Problem: In the listing below, find the line with "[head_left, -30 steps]" and the line with "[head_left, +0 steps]", then return them and every line between them exactly, minus the pictures.

Collected data:
----
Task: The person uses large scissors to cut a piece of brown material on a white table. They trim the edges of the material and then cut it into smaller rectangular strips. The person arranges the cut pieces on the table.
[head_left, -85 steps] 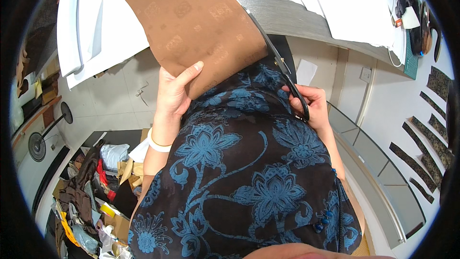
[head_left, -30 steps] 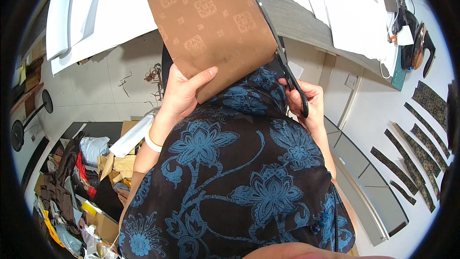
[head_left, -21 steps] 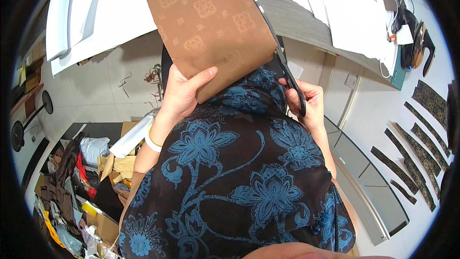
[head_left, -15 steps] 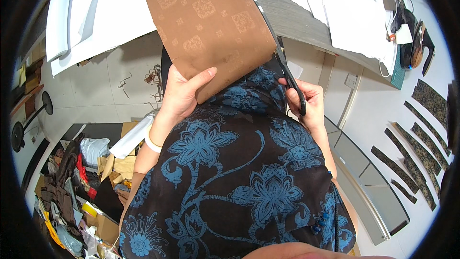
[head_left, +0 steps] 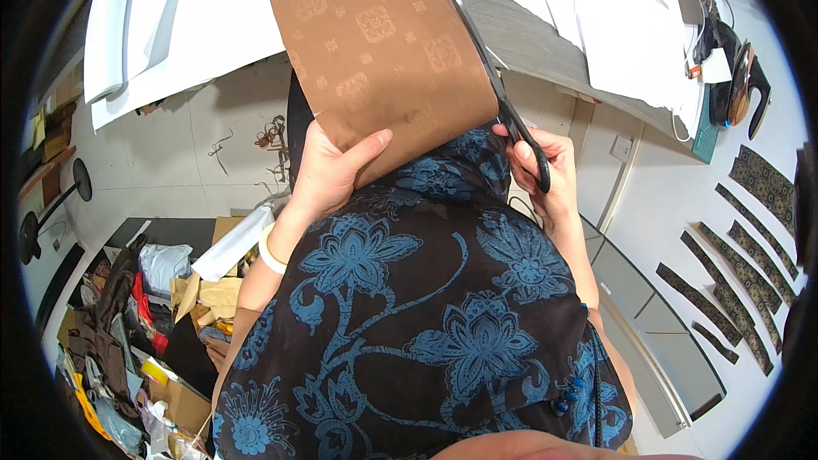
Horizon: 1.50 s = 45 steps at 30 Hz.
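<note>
In left grip [head_left: 334,170], corner of brown fabric [head_left: 388,47]

We are seeing a grey bench [head_left: 511,24], a white sheet [head_left: 217,13] hanging at its left and white papers [head_left: 630,17] spreading at its right, with a green mat [head_left: 706,132] sitting near the right end. Brown twisted bits [head_left: 273,138] are lying on the tiled floor [head_left: 170,149]. At lower left we are looking at a heap of mixed scraps [head_left: 109,336], a pale plastic bag [head_left: 164,268] resting among them. Dark patterned strips [head_left: 699,300] are showing at right.
</note>
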Motion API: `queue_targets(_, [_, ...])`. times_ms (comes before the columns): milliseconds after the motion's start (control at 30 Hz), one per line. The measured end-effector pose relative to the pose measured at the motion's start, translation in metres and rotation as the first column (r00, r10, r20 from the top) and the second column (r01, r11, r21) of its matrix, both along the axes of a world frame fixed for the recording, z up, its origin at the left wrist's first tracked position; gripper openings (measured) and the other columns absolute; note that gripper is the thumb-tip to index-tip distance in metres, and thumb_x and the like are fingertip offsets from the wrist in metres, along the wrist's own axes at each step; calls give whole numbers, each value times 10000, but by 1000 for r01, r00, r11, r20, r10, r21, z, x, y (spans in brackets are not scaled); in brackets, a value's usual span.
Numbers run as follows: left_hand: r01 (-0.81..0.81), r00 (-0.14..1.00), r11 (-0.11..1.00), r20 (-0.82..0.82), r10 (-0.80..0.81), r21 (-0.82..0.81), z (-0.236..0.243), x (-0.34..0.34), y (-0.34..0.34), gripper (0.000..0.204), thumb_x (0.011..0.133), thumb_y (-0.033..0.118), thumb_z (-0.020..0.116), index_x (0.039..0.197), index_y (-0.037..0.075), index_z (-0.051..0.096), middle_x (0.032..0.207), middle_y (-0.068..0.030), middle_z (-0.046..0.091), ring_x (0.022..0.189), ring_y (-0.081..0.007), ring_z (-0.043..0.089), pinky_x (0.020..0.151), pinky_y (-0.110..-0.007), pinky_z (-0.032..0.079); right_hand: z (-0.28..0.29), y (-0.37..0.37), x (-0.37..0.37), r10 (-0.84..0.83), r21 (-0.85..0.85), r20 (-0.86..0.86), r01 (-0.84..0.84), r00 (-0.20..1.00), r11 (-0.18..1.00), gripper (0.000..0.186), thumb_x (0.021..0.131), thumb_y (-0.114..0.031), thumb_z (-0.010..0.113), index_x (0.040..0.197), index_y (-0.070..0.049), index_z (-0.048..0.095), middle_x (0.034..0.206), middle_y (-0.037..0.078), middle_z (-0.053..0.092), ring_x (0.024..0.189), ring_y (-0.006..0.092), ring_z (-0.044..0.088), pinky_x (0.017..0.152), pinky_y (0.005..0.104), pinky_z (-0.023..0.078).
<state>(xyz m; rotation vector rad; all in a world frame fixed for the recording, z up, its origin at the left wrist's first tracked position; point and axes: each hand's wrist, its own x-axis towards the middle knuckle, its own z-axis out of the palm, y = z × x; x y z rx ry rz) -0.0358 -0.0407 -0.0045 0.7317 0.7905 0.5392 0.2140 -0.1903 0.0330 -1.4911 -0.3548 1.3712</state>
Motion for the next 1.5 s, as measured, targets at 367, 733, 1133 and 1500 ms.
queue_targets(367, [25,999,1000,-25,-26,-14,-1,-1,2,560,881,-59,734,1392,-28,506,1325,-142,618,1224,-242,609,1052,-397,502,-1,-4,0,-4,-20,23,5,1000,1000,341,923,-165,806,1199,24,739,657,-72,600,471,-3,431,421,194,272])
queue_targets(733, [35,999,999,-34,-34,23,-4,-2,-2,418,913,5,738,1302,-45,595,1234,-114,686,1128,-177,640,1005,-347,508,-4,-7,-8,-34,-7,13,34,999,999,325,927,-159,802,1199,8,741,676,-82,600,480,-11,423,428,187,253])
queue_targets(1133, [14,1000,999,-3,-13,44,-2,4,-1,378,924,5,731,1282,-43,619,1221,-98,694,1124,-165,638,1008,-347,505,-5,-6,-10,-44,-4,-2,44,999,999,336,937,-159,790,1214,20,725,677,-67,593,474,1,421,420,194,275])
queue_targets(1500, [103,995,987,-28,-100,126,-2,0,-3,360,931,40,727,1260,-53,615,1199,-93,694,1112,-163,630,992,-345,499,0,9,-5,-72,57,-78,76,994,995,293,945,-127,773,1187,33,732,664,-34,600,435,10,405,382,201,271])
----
Response to this task:
[head_left, -30 steps] 
[head_left, -21 steps] 
[head_left, -15 steps] 
[head_left, +0 steps] 

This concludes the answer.